◆ **Brief**: Would you retype the whole listing verbatim, keeping pictures out of it?

◆ **Given data**:
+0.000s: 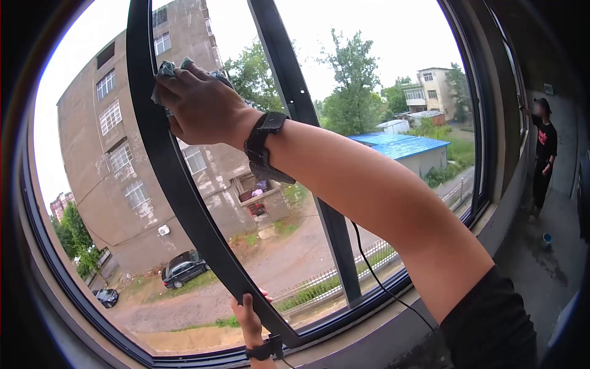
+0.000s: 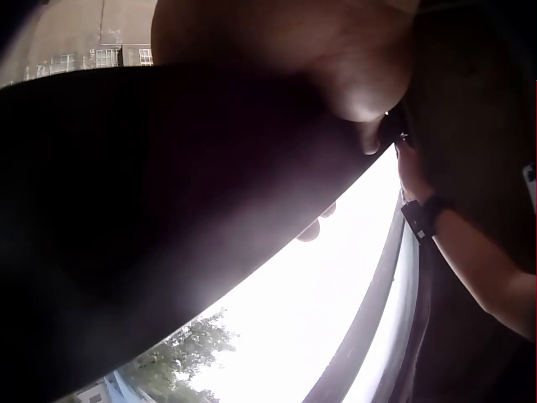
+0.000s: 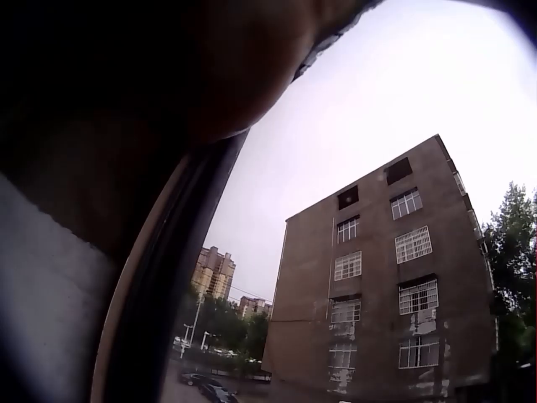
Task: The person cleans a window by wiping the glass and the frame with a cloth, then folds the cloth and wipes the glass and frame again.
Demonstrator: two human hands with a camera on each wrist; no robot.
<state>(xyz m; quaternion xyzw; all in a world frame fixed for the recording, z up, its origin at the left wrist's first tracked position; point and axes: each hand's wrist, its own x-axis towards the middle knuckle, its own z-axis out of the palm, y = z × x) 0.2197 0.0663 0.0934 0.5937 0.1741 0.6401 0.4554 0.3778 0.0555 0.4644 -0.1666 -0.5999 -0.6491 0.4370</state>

◆ **Completed task**:
+0.000s: 
+0.000s: 
+0.000s: 
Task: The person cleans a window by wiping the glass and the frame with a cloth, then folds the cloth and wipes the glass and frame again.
Demonstrator: two human hands with a camera on each wrist; no robot.
<state>(xyz m; quaternion xyzw; all in a world frame fixed for the recording, z up, its origin at the left wrist's first tracked position; point and axes: each hand's wrist, its own x-axis towards the middle knuckle, its own z-axis out of the palm, y = z × x) 0.2197 0.0663 0.0934 0.5937 0.1741 0.6401 0.4554 0.3778 0.0555 0.4644 -0.1666 -0.5999 -0.6491 0.4370</state>

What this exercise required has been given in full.